О, вижу я, как мой уральский <К>рай,
откручивает букву <К>, но <.>рай
никак не получается, т.к.
<К> остаётся с нами на века
расплатой материнской, то есть платой
внутри периферии вороватой.
Торчат разъёмы троицы святой
в моей спине. Я очень молодой,
поэтому не верю, что торчит
гарпун в лопатках и кровоточит,
но ангелы летят лизать лопатки,
и горько мне, что ангелам не сладко.
Я вижу всё, что будет завтра мной:
мою страну, деревья над страной,
какой-то мусор, сваленный в углу,
мужицкую разбитую скулу,
заклеенную синей изолентой,
внезапную кончину президента,
и мордку Пушкина, приподнятую так,
чтоб наш поэт бесёнком, как дурак,
бежал до самой сказки о Попе,
которому работник по балде
ударил за пристрастье к дешевизне,
чей призрак бродит по моей отчизне.
Я вижу снег, который видел Дант,
и псковский малочисленный десант,
и грязный командира камуфляж,
и крик его из рукопашной: «Ляжь!»,
когда врубился он в разбитых кедах
в пятерку черножопых моджахедов.
А чуть левее — я тебя люблю,
пока солдаты движутся к нулю
присутствия на этом свете, и
уже гребут по собственной крови
туда, где я кончаю то и дело,
когда они в моё втекают тело.
Я плюну через правое плечо,
поскольку справа будет горячо,
поскольку лёд во рту, а не слюна,
поскольку траектория дана
плевку — лететь над правою ключицей
и, закипев, в полёте испариться.
Капитулирует с земли за облака
любой наёмник мудрости, пока
его позорный белоснежный флаг
с пятном ума величиной с пятак
толпа приобретает за бесценок
как знак, что рай предпочитает целок.
Земля, траву губищами зажав,
в ответ на это мышцами ужа в
траве изобразила подо мной
свою улыбку суженной кривой.
Была она на вид ужасно липкой
моей земли шуршащая улыбка.
Переизбыток памяти земной
систему провоцирует на сбой.
В оперативный перископ крота
за этим наблюдает темнота
и зависает, скинув на дискеты
оригиналы русского рассвета.
Любимая, которая моя
была в начале фразы февраля
и ею пребывала до конца,
пока слова дымились у лица,
в итоге и застыла в этой фразе
фигурой речи на уральском мразе.
Фигура речи — это хорошо,
когда ты гланд и нёба не лишён,
когда ты можешь и почти привык
любую жизнь упрятать под язык,
так верба будет дважды натуральной,
имея клон, склоняемый вербально.
Да будет то, чего не будет, да!
Я заливаю зрение в крота,
в пазы, где зашифрованный Гомер
лежит, не напрягая глазомер,
и, баритоном связывая связки,
ласкает слух по кромке и по фаске.
Мир увеличен мной до той черты,
где нагота доспехи наготы
с себя снимает с грохотом.
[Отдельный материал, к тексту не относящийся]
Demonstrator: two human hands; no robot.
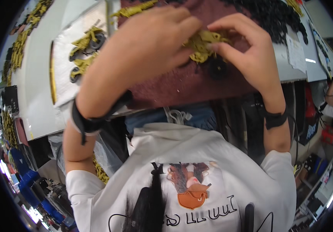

И мир,
протёртый до своих волшебных дыр,
на них играет, будто на свирели,
как будто он живой на самом деле.
Как я хотел увидеть, но не смог
последние мои двенадцать строк,
где отхлебнул меня вечерний чай,
где веки мной моргнули невзначай,
где фразой «Verba volant, skripta manent»
простую вербу Воланд в скрипку манит.